=== ABOUT THIS EXERCISE ===
Line count for "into": say how many lines of the data contain it, with no other text.

=== INFORMATION PROVIDED ===
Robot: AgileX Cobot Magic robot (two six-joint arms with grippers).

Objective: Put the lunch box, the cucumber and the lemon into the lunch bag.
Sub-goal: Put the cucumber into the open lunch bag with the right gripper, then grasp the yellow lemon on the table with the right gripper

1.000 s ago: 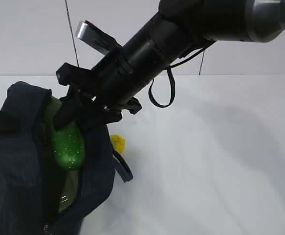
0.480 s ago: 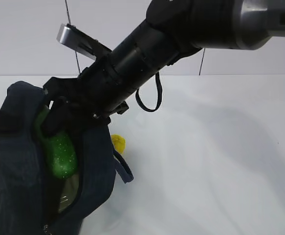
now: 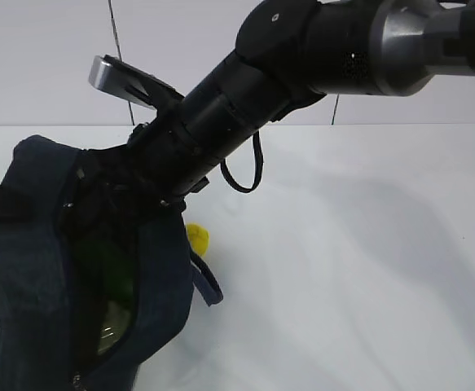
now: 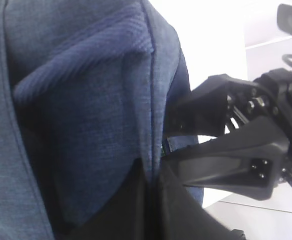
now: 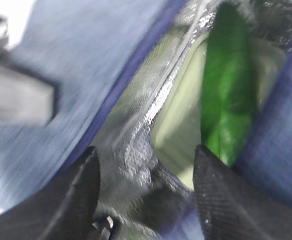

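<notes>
Inside the lunch bag (image 5: pixel 60 60), the cucumber (image 5: pixel 228 85) lies on the lunch box (image 5: pixel 181 130); right end effector (image 5: pixel 146 195) spread, empty.

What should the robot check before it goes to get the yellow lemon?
1. Cucumber inside the lunch bag, on the lunch box lid: ok.
2. Right pincer let go of the cucumber: ok, fingers apart with nothing between.
3. Right pincer out of the bag: not ok, it is in the opening.
4. Left pincer holding the bag open: cannot tell; fabric hides its tips.
5. Lemon reachable: ok, on the table beside the bag.
</notes>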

=== YOUR RESPONSE ===
2